-- EXERCISE AIM --
Each line below must be reproduced exactly as it stands. Pictures stay out of the copy.

-- GIVEN MATERIAL --

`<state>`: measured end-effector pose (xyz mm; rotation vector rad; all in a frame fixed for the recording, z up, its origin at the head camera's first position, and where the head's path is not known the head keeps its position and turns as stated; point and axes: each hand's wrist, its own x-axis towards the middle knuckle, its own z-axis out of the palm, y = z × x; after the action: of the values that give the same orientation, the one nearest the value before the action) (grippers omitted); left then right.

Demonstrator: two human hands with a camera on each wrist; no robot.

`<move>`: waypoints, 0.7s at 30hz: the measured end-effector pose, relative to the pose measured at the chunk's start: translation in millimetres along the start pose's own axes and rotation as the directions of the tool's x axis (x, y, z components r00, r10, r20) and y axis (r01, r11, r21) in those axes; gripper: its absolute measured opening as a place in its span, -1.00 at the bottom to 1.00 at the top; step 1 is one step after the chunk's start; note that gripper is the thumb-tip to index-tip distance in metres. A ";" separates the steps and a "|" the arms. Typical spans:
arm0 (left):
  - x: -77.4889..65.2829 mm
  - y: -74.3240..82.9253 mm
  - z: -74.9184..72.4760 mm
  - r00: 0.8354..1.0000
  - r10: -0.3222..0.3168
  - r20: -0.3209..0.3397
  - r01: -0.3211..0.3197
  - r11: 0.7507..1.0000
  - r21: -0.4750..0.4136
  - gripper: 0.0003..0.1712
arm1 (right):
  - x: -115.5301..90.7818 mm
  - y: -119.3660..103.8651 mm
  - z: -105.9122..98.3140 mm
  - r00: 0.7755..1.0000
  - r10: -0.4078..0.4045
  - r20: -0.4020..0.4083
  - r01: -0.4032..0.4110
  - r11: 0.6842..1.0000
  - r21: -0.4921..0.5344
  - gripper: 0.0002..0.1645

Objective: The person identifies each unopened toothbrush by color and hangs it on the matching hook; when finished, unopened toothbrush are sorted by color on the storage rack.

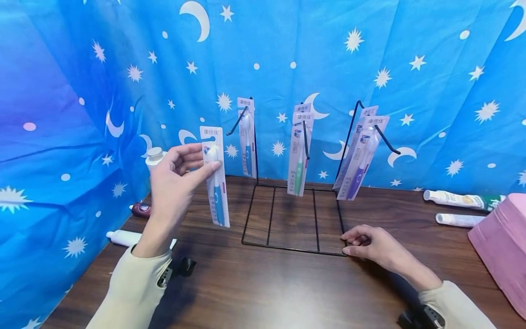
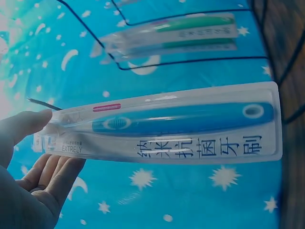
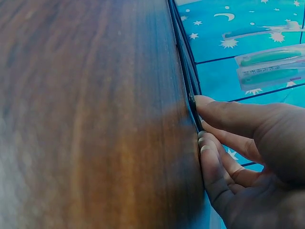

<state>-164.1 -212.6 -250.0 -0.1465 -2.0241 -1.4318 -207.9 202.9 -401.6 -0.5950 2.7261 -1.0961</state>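
Observation:
My left hand (image 1: 174,183) pinches a packaged blue toothbrush (image 1: 218,196) near its top, between thumb and fingers. The pack is upright, apart from the black wire rack (image 1: 291,249) and to its left. In the left wrist view the blue handle (image 2: 190,119) shows through clear plastic. My right hand (image 1: 380,246) grips the rack's front right corner at table level. On the rack's left hook hangs another blue toothbrush pack (image 1: 247,151). Green toothbrush packs (image 1: 299,169) hang on the middle hook, and purple toothbrush packs (image 1: 356,178) on the right one.
At the left lie a white tube (image 1: 125,238) and a dark red tube (image 1: 140,209), with a white bottle (image 1: 155,156) behind my left hand. Toothpaste tubes (image 1: 454,199) and a pink container (image 1: 503,246) are at the right. A blue star-patterned cloth (image 1: 279,41) stands behind the rack.

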 end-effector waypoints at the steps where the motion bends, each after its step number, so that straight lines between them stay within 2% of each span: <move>1: -1.1 3.2 0.6 1.000 0.014 -0.001 -0.014 1.000 -0.004 -0.45 | -0.8 0.5 0.3 1.000 0.003 0.001 -0.003 1.000 0.002 -0.67; 7: -3.8 14.3 5.2 0.999 0.046 0.012 -0.045 0.996 -0.073 -0.48 | -1.0 0.4 -6.4 1.000 0.012 0.027 -0.012 1.000 -0.001 -0.63; 14: 8.6 26.4 13.0 0.996 0.094 0.003 -0.093 0.985 -0.148 -0.49 | 7.6 -4.7 -26.3 0.998 -0.057 -0.042 0.054 0.996 -0.071 -0.66; 17: 8.8 24.8 14.5 0.996 0.089 0.019 -0.086 0.988 -0.129 -0.48 | 6.0 -2.8 -21.2 0.998 -0.051 -0.024 0.050 0.997 -0.051 -0.67; 21: 7.4 20.1 14.3 0.996 0.076 0.049 -0.071 0.992 -0.108 -0.48 | 3.2 0.2 -3.6 1.000 -0.027 0.002 0.027 1.000 0.001 -0.68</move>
<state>-167.4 -194.0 -232.4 -0.3043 -1.9643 -1.5032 -211.9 204.0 -399.1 -0.6343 2.7238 -1.1017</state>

-- FINAL ANSWER --
`<state>`: measured end-effector pose (xyz mm; rotation vector rad; all in a frame fixed for the recording, z up, its origin at the head camera's first position, and where the head's path is not known the head keeps its position and turns as stated; point and axes: each hand's wrist, its own x-axis towards the middle knuckle, its own z-axis out of the palm, y = z × x; after the action: of the values that give the same orientation, the one nearest the value before the action) (grippers omitted); left then right.

Demonstrator: two human hands with a camera on each wrist; no robot.

`<move>`: waypoints, 0.7s at 30hz: the measured end-effector pose, relative to the pose measured at the chunk's start: translation in millimetres along the start pose's own axes and rotation as the directions of the tool's x axis (x, y, z components r00, r10, r20) and y axis (r01, r11, r21) in those axes; gripper: its absolute measured opening as a place in its span, -1.00 at the bottom to 1.00 at the top; step 1 is one step after the chunk's start; note that gripper is the thumb-tip to index-tip distance in metres. A ";" separates the steps and a "|" the arms. Typical spans:
arm0 (left):
  - x: -77.4889..65.2829 mm
  - y: -74.3240..82.9253 mm
  - z: -74.9184..72.4760 mm
  - r00: 0.8354..1.0000
  - r10: -0.3222..0.3168
  - r20: -0.3209..0.3397
  - r01: -0.3211..0.3197
  - r11: 0.7507..1.0000
  - r21: -0.4750..0.4136
  - gripper: 0.0003..0.1712
arm1 (right):
  - x: -115.5301..90.7818 mm
  - y: -119.3660..103.8651 mm
  - z: -105.9122..98.3140 mm
  - r00: 0.7755..1.0000
  - r10: -0.4078..0.4045
  - r20: -0.4020..0.4083
  - r01: -0.4032..0.4110
  - r11: 0.6842..1.0000
  - r21: -0.4921..0.5344
  - gripper: 0.0002..0.1645

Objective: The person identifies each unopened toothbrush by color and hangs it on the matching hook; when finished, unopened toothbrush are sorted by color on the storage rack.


<state>-164.1 -212.6 -250.0 -0.1465 -2.0241 -1.4318 -207.9 202.9 -401.6 -0.5950 2.7261 -1.0961</state>
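Observation:
My left hand (image 1: 174,183) pinches a packaged blue toothbrush (image 1: 218,196) near its top, between thumb and fingers. The pack is upright, apart from the black wire rack (image 1: 291,249) and to its left. In the left wrist view the blue handle (image 2: 190,119) shows through clear plastic. My right hand (image 1: 380,246) grips the rack's front right corner at table level. On the rack's left hook hangs another blue toothbrush pack (image 1: 247,151). Green toothbrush packs (image 1: 299,169) hang on the middle hook, and purple toothbrush packs (image 1: 356,178) on the right one.
At the left lie a white tube (image 1: 125,238) and a dark red tube (image 1: 140,209), with a white bottle (image 1: 155,156) behind my left hand. Toothpaste tubes (image 1: 454,199) and a pink container (image 1: 503,246) are at the right. A blue star-patterned cloth (image 1: 279,41) stands behind the rack.
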
 end-effector waypoints at the steps where the motion bends, each after its step number, so that straight lines between them stay within 2% of each span: <move>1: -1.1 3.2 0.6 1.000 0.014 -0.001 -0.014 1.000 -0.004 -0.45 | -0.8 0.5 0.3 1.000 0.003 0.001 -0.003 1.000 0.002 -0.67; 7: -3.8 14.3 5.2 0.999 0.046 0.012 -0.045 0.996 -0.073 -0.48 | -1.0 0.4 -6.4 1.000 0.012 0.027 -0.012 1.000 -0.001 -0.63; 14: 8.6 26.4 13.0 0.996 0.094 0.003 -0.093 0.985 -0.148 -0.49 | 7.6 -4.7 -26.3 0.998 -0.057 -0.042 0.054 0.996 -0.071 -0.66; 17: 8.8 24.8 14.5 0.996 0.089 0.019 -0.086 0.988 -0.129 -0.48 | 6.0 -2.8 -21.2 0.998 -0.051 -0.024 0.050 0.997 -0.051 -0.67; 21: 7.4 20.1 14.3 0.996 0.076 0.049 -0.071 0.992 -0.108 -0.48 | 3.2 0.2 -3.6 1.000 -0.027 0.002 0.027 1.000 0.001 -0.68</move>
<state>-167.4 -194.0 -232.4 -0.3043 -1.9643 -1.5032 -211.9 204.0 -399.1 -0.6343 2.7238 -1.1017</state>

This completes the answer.